• _What is needed_:
The listing below holds a line with "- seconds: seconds" and a line with "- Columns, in". Reproduce those two lines exactly, plus everything between them.

• _Dataset content_:
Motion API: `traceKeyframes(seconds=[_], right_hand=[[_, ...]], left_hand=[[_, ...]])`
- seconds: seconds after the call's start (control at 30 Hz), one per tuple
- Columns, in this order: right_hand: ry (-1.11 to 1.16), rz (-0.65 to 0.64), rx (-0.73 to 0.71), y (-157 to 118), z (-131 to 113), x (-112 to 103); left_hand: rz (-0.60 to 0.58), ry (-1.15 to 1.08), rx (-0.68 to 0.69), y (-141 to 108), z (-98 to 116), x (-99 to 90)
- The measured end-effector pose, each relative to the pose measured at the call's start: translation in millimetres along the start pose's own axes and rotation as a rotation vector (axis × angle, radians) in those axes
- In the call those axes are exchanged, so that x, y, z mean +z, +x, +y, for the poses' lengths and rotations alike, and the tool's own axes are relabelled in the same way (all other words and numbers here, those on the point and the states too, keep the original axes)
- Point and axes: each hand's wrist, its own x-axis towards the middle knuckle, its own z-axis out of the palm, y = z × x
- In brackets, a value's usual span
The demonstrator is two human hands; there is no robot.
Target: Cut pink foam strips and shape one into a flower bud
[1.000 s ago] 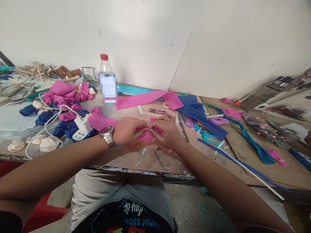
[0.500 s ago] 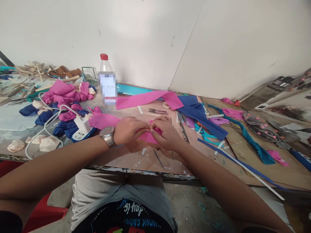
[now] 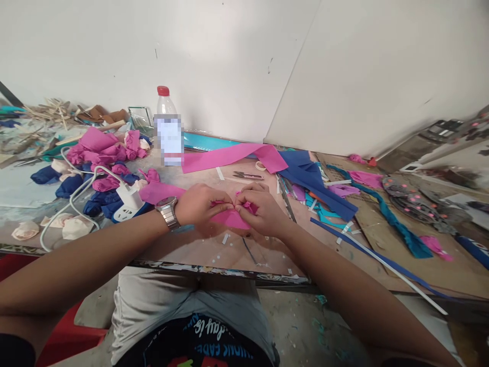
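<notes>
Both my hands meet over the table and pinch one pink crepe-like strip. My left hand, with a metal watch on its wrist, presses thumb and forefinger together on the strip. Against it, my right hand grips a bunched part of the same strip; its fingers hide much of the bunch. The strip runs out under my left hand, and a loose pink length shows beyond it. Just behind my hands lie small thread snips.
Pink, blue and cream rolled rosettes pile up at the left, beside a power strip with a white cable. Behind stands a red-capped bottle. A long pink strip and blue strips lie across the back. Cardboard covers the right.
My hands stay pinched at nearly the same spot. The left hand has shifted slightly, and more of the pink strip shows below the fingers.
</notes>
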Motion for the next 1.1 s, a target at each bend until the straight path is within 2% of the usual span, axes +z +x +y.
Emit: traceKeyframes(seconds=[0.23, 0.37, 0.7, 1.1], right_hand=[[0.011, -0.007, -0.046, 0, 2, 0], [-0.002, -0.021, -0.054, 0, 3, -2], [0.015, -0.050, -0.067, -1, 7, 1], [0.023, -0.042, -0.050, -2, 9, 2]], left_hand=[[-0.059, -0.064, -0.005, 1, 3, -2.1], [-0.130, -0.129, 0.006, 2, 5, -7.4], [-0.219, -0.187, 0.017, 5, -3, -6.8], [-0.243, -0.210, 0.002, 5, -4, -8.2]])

• _Output of the exercise_:
- seconds: seconds after the call's start (control at 30 Hz), one per tuple
- Columns, in this order: right_hand: ry (-1.11 to 1.16), rz (-0.65 to 0.64), rx (-0.73 to 0.71), y (-157 to 118), z (-131 to 113), x (-112 to 103); left_hand: rz (-0.60 to 0.58), ry (-1.15 to 1.08), rx (-0.68 to 0.69), y (-141 to 108), z (-98 to 116), x (-99 to 90)

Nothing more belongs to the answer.